On 12 July 2017, the Supreme Court handed down a unanimous ruling which will have a significant effect on the rights of same-sex couples to access their spouse’s pensions, overturning a 2015 ruling by the Court of Appeal.
The case was brought by John Walker, who had built up a substantial pension fund from his former career working for Innospec, a chemicals company. Like many occupational pension schemes, Mr Walker’s scheme allowed his spouse to receive 50% of the value of the pension after his death, regardless of the date of marriage.
Mr Walker had been in a relationship with his husband since 1993, and entered into a civil partnership with him in January 2006. This was subsequently converted into a marriage.
Under the current legislation, Mr Walker’s husband would only have received around £1,000 a year of pension income in the event of Mr Walker’s death. If Mr Walker had been married to a woman, she would have been entitled to an income of around £45,700 per annum on Mr Walker’s death.
Mr Walker argued that, as he had made the same contributions as his heterosexual colleagues, his husband should benefit from his pension in the same way that a heterosexual spouse would.
Innospec argued that because Mr Walker’s employment started and ended before the date on which civil partnerships became legal in the UK (5 December 2005), his husband was not entitled to benefit from his pension, relying on an exemption to the Equality Act 2010, which allowed employers to exclude civil partners from benefits accrued before December 2005.
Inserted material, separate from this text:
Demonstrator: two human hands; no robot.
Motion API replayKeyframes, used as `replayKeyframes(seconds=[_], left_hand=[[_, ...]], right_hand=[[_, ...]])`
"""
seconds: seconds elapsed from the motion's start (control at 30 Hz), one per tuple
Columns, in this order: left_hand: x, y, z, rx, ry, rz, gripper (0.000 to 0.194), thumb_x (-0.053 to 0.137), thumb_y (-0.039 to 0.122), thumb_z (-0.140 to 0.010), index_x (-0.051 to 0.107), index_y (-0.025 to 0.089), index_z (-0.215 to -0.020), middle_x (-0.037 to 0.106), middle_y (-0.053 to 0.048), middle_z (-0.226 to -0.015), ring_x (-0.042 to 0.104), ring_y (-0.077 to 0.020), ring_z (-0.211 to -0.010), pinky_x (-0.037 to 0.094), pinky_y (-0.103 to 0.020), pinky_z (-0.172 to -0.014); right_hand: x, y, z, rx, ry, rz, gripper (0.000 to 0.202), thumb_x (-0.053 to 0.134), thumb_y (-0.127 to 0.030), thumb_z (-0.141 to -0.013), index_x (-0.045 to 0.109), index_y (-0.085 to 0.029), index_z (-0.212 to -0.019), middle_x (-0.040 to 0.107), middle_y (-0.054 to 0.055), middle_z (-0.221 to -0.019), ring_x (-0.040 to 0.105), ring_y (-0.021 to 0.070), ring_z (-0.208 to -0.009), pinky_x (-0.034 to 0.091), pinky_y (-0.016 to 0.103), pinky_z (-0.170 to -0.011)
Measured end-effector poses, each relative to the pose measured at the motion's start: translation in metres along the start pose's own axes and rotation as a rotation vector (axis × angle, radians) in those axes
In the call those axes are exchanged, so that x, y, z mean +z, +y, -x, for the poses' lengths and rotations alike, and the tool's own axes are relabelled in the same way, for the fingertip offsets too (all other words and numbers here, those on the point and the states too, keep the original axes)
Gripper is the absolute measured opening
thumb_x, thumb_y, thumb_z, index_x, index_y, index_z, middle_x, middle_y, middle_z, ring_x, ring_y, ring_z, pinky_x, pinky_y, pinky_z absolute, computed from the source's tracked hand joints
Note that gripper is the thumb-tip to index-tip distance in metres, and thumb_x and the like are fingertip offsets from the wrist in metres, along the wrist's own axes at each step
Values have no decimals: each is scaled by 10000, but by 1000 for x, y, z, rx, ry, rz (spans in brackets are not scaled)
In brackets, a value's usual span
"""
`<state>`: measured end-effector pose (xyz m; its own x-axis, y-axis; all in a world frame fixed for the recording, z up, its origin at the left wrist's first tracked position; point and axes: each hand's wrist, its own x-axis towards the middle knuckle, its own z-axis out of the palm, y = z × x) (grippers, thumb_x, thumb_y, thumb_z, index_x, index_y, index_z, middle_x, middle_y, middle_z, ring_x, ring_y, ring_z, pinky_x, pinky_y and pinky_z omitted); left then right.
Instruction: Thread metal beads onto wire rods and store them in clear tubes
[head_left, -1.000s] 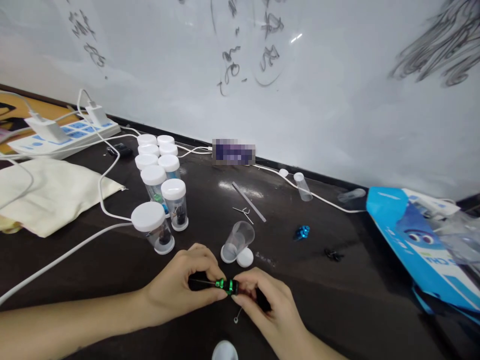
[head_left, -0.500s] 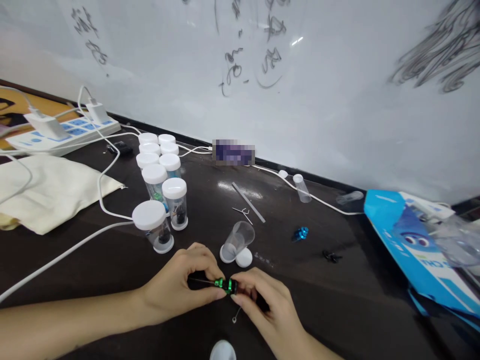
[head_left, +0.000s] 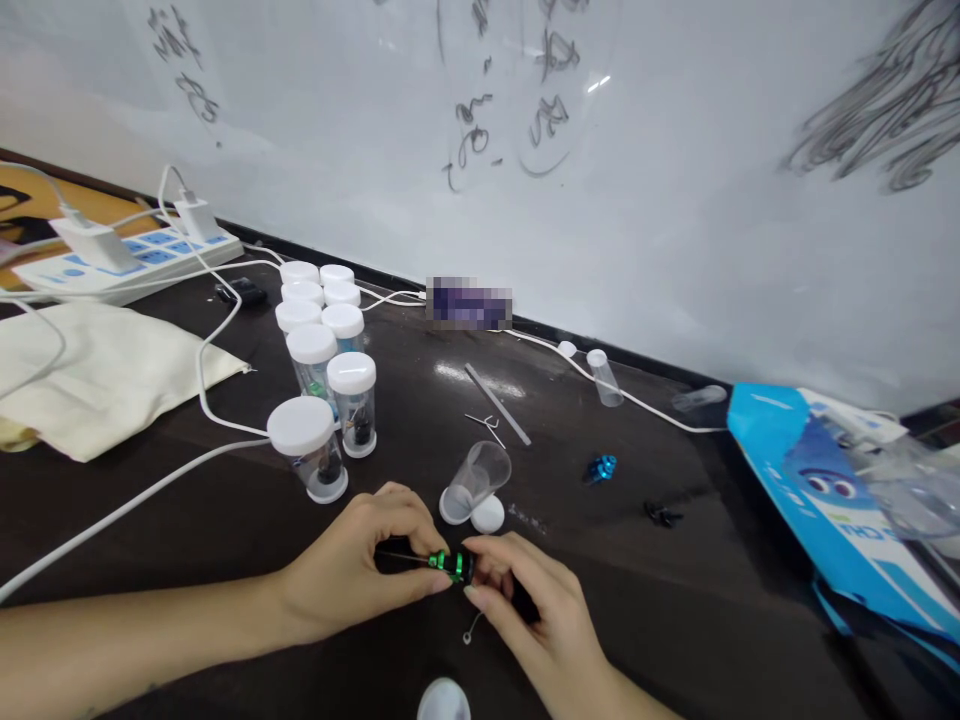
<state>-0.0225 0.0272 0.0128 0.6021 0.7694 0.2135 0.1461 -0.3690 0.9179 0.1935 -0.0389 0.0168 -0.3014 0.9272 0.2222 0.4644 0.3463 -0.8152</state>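
Near the bottom centre of the head view, a small green and black part (head_left: pixel 450 565) is held between both hands. My left hand (head_left: pixel 375 560) pinches its left end, where a thin rod points left towards the palm. The fingertips of my right hand (head_left: pixel 529 600) are closed on its dark right end. A thin wire with a small loop (head_left: pixel 468 636) hangs below the right fingers. Just beyond the hands, a clear open tube (head_left: pixel 480 473) leans beside a white cap (head_left: pixel 487 514). Another white round piece (head_left: pixel 444 700) is at the bottom edge.
Several white-capped jars (head_left: pixel 352 400) stand at the left, near a cream cloth (head_left: pixel 97 375) and a power strip (head_left: pixel 150 262). A blue metallic part (head_left: pixel 601 468), black pieces (head_left: pixel 661 514) and a blue bag (head_left: pixel 810 490) lie right. A clear strip (head_left: pixel 497 403) lies beyond the tube.
The view has shifted very slightly. The green and black part is turned a little in the fingers, and both hands keep nearly the same place and grip.
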Motion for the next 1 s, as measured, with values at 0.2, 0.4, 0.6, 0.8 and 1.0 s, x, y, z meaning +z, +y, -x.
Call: replayKeyframes(seconds=[0.2, 0.4, 0.6, 0.8, 1.0], left_hand=[[1, -1, 0, -9, 2, -6, 45, 748, 201, -751, 727, 170, -776, 671, -25, -738, 595, -171, -783, 460, -269, -721], [1, -1, 0, -7, 11, 0, 39, 750, 187, -736, 720, 170, -754, 655, -18, -722, 586, -162, -752, 458, -262, -699], [1, 0, 0, -8, 14, 4, 43, 748, 185, -736, 726, 167, -768, 658, -23, -723, 591, -167, -759, 462, -265, -703], [1, -1, 1, -10, 10, 3, 43, 752, 191, -738, 720, 174, -762, 651, -17, -724, 585, -163, -763, 461, -261, -700], [1, -4, 2, 3, 13, 2, 45, 753, 187, -739, 721, 176, -769, 655, -13, -725, 588, -159, -760, 459, -261, -700]], right_hand=[[-1, 0, 0, 21, -32, -2, 210, 588, -207, -931, 624, -217, -1138, 642, 26, -870, 610, 153, -740, 499, 256, -701], [-1, 1, 0, 0, -39, -12, 197, 573, -208, -938, 621, -209, -1128, 636, 25, -855, 609, 149, -734, 497, 252, -697], [-2, 0, 0, 11, -34, -40, 243, 554, -213, -951, 597, -220, -1190, 636, 23, -876, 603, 144, -739, 497, 252, -719], [-2, 1, 1, 12, -38, -52, 245, 541, -206, -956, 589, -222, -1196, 630, 20, -876, 599, 140, -740, 492, 249, -720], [-3, -1, 0, 15, -66, -34, 211, 530, -219, -963, 609, -210, -1158, 630, 23, -870, 608, 144, -757, 487, 252, -727]])
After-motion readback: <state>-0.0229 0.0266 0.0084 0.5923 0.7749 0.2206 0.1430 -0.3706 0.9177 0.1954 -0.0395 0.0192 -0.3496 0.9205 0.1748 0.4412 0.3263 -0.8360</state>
The Supreme Court unanimously decided that it would be unlawful to deny Mr Walker’s husband access to his pension, as this amounts to discrimination on the grounds of his sexual orientation. The Court stated that the exemption to the Equality Act is incompatible with EU law.
The crucial point discussed was whether changing the law to allow Mr Walker’s husband to access his pension entitlement would be retrospectively changing legislation, which is prohibited under both UK and EU law.
The Court decided that this would not be a retrospective change in the law, and that it was irrelevant that the pension entitlement was accrued before 5 December 2005. The arrangement was that Mr Walker’s entitlement would go to his spouse whenever he became legally married to that spouse. Lord Kerr stated that “the period during which he acquired that entitlement had nothing whatever to do with its fulfilment”.
As a result of this decision, pension scheme providers may face previously unexpected liabilities in respect of same-sex couples. The Court made it clear that it was not lawful for pension providers to deny spouses in same-sex marriages access to their partner’s pension entitlement. As such, the amount paid out by providers to spouses is likely to rise.
In making their decision, the judges focused on an EU directive relating to equal treatment in employment and occupation. Much has been made recently of the ubiquity of EU law in the UK and, for better or for worse, this is certainly true for employment and discrimination legislation.
The UK’s impending exit from the European Union will affect this area of law significantly. The Government’s proposed “Great Repeal Bill” will result in swathes of EU legislation transferred automatically into UK law, which Parliament are capable of amending, altering or repealing. However, as a decision of the Supreme Court, it is not possible for this interpretation of the current law to be appealed or overturned by another court.
Similar cases are set to come before the European Court of Justice (ECJ) in the next few years but, as the Government has set the jurisdiction of the ECJ as one of its negotiation “red lines”, it is likely that the Supreme Court will be the ultimate arbiter of disputes such as this in the coming years.
The full judgment can be found on the Supreme Court website.